# Task instructions
Each line in the entries that has the word "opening" has to be copied.

[Items from a data source]
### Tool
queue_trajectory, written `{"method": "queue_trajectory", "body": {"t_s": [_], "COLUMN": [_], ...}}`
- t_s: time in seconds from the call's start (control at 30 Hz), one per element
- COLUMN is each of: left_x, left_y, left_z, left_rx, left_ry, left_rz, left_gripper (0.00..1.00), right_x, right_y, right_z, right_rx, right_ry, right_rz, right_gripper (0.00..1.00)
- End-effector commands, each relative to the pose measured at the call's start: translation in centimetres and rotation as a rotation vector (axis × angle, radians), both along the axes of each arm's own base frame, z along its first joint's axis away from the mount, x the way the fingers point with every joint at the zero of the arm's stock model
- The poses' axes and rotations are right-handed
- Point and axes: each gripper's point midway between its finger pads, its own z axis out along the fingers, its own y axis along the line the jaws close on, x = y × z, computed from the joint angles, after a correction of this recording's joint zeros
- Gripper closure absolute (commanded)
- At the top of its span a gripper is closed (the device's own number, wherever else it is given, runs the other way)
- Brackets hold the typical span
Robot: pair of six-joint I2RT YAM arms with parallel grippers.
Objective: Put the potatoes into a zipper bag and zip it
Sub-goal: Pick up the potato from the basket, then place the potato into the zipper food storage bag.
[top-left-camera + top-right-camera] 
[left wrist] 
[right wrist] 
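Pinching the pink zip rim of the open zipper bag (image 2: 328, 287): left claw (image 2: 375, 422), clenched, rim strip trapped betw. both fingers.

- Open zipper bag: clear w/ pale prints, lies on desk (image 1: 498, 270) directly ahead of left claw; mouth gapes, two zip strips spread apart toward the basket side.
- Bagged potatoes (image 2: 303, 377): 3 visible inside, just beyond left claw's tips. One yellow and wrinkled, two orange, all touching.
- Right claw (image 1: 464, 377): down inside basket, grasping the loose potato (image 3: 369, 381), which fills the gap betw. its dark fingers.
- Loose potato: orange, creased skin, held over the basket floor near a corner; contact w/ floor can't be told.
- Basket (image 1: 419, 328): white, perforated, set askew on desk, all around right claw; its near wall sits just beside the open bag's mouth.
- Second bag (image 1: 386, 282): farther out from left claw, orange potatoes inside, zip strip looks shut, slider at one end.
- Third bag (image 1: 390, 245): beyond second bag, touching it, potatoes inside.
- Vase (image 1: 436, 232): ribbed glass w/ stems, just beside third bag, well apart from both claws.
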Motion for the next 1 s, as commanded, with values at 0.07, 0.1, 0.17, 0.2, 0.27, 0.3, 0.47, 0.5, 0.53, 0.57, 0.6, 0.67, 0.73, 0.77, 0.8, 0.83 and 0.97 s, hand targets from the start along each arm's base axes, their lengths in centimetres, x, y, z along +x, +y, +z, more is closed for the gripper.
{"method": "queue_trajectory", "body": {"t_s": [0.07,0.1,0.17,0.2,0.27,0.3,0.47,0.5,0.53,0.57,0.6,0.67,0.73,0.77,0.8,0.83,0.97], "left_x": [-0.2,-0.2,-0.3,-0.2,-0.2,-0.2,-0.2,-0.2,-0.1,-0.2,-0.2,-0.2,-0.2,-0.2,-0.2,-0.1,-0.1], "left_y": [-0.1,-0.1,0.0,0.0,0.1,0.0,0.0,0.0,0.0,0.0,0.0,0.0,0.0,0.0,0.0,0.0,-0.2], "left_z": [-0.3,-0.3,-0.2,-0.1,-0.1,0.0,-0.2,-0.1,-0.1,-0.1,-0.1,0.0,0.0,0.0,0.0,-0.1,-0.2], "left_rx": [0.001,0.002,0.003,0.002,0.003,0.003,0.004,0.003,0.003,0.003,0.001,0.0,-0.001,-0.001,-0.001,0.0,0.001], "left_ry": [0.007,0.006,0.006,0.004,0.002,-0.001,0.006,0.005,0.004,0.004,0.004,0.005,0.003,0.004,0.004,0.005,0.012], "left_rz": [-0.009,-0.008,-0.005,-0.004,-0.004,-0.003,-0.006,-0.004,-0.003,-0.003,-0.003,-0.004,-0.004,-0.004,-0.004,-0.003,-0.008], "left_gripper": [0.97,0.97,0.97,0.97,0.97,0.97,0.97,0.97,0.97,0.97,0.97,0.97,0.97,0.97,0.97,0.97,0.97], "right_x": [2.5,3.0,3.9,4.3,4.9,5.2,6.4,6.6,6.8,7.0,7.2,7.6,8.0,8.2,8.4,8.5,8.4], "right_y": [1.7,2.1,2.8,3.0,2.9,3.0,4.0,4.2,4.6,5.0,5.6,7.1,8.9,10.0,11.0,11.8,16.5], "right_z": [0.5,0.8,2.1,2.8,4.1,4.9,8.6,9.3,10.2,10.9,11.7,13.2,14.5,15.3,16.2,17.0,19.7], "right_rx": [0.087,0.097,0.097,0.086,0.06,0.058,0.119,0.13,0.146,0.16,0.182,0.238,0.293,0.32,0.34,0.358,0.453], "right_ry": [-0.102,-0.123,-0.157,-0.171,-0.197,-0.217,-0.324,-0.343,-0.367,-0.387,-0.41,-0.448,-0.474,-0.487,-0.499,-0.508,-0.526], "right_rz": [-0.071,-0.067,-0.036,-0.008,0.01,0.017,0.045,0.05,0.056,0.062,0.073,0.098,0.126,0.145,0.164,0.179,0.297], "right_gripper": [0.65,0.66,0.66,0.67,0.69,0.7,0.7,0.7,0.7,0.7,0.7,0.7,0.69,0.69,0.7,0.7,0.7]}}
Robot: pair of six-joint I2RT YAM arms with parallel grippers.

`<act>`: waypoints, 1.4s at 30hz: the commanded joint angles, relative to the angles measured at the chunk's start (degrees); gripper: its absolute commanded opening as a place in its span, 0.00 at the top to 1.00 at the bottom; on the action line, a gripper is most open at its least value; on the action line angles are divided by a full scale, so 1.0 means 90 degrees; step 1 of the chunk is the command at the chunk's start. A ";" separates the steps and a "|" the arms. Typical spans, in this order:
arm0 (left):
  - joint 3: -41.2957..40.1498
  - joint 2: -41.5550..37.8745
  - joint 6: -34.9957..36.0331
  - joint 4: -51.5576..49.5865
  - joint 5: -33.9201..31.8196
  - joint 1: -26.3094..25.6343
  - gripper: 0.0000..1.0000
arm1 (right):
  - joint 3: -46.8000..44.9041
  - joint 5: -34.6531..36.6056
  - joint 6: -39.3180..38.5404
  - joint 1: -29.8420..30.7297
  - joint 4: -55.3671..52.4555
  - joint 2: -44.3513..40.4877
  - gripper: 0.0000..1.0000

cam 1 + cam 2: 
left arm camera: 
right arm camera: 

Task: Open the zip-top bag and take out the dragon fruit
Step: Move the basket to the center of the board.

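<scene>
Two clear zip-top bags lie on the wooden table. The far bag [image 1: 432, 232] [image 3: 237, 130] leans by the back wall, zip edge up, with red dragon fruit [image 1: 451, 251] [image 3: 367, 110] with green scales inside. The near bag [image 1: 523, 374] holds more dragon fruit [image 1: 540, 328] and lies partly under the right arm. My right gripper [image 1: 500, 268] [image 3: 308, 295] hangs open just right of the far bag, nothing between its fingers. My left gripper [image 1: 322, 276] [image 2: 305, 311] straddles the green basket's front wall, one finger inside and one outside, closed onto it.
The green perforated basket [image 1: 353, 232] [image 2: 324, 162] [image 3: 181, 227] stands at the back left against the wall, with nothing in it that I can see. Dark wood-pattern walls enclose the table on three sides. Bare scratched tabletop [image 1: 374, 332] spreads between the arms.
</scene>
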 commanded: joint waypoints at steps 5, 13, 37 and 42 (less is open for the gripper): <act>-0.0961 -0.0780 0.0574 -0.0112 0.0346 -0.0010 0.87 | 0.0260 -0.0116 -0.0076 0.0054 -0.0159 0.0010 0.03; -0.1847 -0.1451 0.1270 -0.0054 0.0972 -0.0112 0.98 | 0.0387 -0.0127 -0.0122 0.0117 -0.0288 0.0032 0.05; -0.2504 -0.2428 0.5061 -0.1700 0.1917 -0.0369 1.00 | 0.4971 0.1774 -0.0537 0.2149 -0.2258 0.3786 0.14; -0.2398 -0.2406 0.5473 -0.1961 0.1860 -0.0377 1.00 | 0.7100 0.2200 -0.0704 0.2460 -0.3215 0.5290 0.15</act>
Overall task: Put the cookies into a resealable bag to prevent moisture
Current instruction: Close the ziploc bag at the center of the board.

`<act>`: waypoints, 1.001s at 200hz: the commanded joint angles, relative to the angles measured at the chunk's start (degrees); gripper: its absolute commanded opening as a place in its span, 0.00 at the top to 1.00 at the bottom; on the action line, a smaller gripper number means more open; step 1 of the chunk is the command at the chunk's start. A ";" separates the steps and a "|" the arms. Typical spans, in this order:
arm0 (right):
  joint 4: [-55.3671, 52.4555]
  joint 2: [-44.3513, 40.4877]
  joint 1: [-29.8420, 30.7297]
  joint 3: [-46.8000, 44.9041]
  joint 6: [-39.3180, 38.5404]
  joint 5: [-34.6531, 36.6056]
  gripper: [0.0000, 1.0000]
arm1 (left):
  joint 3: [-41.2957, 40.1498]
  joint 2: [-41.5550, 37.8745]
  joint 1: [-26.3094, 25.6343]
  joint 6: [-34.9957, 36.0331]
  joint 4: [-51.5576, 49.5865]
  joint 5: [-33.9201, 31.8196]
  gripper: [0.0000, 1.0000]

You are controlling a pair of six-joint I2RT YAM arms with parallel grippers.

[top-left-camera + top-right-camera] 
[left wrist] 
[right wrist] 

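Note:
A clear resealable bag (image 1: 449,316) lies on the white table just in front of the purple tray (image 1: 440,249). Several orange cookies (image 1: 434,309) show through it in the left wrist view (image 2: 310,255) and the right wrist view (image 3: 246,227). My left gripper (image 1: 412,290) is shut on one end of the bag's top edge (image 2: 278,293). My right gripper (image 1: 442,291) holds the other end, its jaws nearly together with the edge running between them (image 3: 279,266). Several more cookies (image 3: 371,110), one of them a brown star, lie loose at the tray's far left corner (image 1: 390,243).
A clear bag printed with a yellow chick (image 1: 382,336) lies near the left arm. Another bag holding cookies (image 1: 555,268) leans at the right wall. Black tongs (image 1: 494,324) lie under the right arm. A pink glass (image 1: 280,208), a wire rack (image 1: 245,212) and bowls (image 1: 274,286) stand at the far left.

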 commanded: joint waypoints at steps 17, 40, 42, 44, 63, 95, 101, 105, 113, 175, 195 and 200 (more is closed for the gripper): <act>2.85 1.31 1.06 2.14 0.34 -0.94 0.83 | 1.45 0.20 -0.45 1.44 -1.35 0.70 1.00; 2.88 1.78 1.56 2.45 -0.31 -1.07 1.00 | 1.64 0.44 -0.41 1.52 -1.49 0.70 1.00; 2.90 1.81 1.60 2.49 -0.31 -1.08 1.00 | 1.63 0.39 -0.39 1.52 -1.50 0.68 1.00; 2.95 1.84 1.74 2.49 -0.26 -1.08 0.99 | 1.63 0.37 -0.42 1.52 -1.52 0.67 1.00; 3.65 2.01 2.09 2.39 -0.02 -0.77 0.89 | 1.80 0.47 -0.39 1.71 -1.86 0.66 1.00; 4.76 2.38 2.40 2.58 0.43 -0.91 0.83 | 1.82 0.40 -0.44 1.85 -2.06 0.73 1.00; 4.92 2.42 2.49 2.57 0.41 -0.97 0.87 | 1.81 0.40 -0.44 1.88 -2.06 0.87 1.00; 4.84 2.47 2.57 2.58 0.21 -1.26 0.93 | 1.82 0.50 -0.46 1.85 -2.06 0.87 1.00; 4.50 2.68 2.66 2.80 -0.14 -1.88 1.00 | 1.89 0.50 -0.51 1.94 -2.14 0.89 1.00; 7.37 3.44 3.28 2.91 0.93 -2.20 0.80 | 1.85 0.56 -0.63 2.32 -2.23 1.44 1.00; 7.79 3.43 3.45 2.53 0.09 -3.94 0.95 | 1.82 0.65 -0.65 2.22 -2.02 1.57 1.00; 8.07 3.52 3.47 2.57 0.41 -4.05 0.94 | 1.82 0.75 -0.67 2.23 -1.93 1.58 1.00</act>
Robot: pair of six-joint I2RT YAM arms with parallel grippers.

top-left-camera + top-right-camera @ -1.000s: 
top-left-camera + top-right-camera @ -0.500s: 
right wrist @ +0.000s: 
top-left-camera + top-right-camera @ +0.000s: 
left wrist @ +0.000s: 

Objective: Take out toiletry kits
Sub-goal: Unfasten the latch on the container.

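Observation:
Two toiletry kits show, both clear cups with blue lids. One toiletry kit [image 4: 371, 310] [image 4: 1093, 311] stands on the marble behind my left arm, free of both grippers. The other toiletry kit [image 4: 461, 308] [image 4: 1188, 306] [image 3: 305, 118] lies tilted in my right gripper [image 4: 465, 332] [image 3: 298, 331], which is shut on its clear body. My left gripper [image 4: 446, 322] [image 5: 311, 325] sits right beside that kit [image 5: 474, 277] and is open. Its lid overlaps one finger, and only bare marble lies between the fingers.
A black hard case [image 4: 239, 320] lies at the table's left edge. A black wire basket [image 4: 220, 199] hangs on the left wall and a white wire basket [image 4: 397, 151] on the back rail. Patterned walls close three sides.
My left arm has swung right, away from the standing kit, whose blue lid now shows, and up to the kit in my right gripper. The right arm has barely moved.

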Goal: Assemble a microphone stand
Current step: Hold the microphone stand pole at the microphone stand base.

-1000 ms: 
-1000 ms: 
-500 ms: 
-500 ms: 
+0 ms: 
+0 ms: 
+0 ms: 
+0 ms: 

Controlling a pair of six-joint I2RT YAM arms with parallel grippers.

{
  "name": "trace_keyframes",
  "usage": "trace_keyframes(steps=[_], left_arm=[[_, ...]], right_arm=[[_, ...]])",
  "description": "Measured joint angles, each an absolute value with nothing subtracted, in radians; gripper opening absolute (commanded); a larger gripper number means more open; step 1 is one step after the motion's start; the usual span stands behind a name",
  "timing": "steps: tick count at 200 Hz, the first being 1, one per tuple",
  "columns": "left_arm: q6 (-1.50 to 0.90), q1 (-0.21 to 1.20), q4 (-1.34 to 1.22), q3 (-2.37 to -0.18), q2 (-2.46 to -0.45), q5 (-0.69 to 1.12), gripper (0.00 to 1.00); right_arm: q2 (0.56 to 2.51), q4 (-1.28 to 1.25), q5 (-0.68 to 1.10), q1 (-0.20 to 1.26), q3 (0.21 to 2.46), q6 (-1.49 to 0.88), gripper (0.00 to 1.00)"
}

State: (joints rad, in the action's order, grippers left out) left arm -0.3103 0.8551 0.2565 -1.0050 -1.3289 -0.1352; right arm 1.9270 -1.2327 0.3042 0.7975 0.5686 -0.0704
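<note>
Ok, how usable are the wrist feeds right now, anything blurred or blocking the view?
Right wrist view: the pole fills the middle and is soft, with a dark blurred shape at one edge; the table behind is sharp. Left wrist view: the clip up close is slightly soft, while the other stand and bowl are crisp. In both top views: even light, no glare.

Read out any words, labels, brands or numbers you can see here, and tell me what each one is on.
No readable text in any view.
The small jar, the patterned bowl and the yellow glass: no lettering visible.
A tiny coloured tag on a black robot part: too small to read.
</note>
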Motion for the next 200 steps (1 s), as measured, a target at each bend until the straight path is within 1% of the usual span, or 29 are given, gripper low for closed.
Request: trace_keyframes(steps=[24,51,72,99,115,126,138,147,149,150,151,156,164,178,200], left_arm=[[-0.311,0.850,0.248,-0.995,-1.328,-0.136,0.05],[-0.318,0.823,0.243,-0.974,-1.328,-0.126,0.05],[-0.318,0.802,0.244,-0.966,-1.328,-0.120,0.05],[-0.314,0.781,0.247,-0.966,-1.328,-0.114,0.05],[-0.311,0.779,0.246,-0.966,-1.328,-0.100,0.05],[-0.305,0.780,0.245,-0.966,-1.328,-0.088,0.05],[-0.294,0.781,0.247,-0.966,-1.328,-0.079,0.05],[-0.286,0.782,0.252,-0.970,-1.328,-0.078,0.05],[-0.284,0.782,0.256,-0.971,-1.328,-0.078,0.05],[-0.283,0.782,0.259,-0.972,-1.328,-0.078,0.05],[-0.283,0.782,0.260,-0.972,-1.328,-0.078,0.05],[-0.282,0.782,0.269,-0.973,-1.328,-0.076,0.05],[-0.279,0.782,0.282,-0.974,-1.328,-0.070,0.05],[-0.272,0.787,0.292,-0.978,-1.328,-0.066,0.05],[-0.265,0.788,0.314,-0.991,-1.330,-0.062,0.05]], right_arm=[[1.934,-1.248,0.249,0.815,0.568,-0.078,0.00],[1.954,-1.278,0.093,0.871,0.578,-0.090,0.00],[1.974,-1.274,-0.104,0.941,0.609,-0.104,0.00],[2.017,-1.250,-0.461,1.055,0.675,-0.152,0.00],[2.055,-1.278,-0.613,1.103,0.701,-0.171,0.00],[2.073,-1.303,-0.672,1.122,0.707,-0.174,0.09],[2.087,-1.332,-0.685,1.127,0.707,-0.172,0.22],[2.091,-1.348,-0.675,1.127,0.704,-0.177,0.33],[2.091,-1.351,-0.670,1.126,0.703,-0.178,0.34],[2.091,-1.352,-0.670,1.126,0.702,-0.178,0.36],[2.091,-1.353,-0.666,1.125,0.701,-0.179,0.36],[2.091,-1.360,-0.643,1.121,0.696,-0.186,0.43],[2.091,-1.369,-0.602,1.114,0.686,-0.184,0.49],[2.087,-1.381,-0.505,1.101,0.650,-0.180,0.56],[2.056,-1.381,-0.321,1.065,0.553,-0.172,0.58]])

# The completed task
`<act>`: waypoints, 1.4s at 30hz: the commanded joint angles, relative to the angles measured at the chunk's start (degrees); gripper: its absolute commanded opening as a place in its span, 0.00 at the top to 1.00 at the bottom; on the action line, a gripper is most open at its least value; on the action line angles are divided by a full scale, so 1.0 means 90 degrees; step 1 of the chunk is the command at the chunk's start. A ";" separates the steps and a "|" the arms. Typical spans, in this order:
`<act>`: waypoints, 1.001s at 200hz: the commanded joint angles, relative to the angles measured at the chunk's start (degrees); gripper: its absolute commanded opening as a place in its span, 0.00 at the top to 1.00 at the bottom; on the action line, a smaller gripper number means more open; step 1 of the chunk is the command at the chunk's start. A ";" separates the steps and a "|" the arms. Typical spans, in this order:
  "description": "Measured joint angles, each an absolute value with nothing subtracted, in radians; gripper opening absolute (commanded); a larger gripper number means more open; step 1 is one step after the motion's start; the usual span stands behind a name",

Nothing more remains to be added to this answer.